Assignment
Which lines of the data below include the string "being"? Return each of them.
__________
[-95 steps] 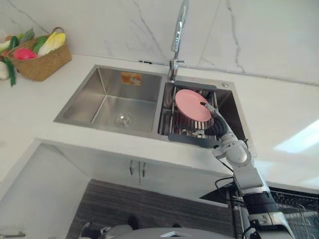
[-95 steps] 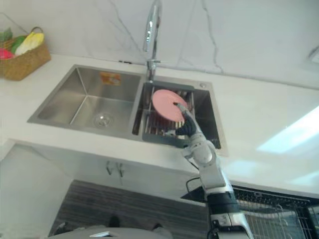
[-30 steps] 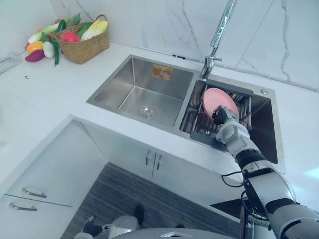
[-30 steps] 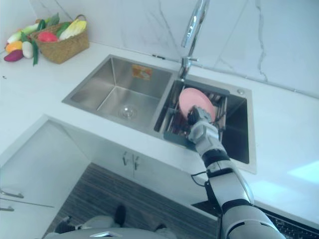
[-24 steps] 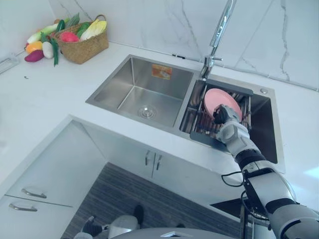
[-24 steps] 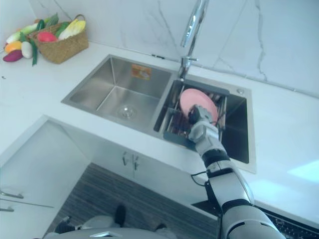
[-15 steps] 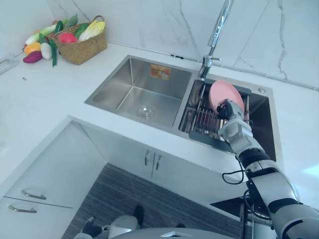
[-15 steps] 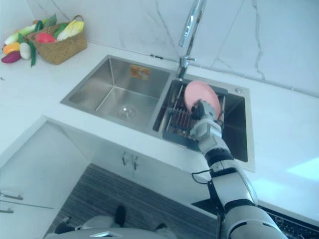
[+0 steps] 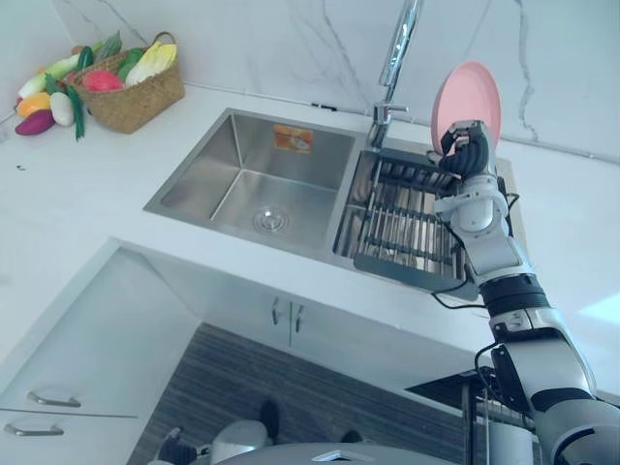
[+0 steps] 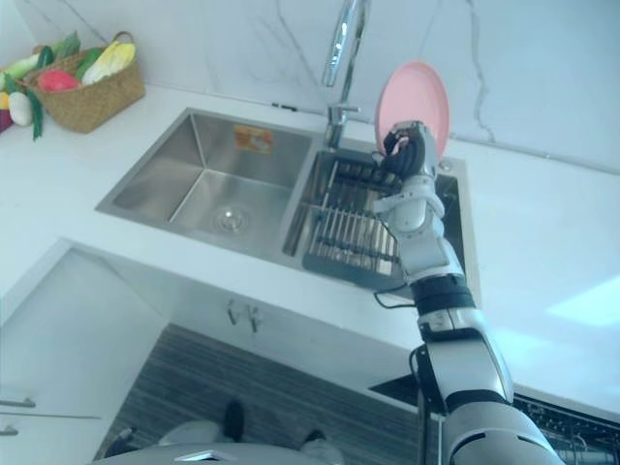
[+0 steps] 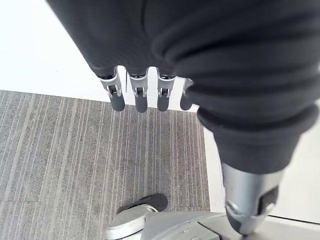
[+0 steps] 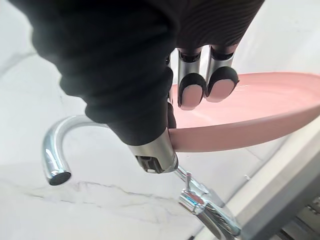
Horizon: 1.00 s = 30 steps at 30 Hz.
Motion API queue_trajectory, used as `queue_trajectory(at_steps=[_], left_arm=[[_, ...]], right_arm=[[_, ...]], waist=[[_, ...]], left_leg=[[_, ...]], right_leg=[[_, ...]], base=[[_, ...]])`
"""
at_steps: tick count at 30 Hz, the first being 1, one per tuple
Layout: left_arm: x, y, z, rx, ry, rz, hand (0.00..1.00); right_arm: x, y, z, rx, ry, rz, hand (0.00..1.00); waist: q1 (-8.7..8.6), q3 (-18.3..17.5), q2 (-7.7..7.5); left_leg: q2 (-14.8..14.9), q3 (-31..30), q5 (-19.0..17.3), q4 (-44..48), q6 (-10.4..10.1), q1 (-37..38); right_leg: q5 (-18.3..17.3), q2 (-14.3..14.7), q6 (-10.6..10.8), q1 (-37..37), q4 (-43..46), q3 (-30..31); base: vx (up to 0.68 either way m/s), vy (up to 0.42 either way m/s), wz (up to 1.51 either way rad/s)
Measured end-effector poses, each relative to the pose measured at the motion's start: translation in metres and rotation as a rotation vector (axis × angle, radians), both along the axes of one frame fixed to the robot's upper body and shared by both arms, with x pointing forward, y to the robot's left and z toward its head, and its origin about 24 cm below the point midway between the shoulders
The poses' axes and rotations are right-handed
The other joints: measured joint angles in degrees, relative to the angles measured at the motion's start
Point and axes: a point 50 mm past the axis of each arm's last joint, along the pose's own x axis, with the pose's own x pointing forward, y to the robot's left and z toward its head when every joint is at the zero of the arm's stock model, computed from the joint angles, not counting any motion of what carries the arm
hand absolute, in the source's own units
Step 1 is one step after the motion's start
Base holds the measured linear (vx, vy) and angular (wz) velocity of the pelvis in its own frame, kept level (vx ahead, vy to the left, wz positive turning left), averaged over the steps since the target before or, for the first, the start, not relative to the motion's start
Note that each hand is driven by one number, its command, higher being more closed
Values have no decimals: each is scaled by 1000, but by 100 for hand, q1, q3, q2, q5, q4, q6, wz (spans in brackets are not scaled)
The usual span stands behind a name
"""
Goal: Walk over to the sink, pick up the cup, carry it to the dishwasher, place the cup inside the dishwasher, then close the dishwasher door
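White table (image 9: pixel 87 194) w/ double sink (image 9: pixel 228 160), rack (image 9: pixel 407 228) in rt basin. Right hand (image 9: pixel 470 155) grips pink plate (image 9: pixel 465 97) by faucet (image 9: pixel 399 48); left hand (image 11: pixel 137 95) slack.

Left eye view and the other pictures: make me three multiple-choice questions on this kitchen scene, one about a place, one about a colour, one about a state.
1. Where is the wicker basket of vegetables?
A. on the countertop, left of the sink
B. on a shelf
C. on a chair

2. What colour is the plate?
A. white
B. pink
C. green

3. The right hand is:
A. open and empty
B. pinching the plate's rim
C. curled round a cup

Answers: A, the basket stands on the white countertop; B, the plate is pink in every view showing it; B, the right wrist view shows fingers on the plate's face and the thumb at its rim.
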Motion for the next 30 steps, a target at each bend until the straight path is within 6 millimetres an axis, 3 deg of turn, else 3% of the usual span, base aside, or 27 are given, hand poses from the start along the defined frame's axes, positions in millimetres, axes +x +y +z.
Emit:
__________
Response to the exercise
at_steps: tick count at 30 Hz, the first being 1, one per tuple
Note that each hand is driven by one number, its command, higher being more closed

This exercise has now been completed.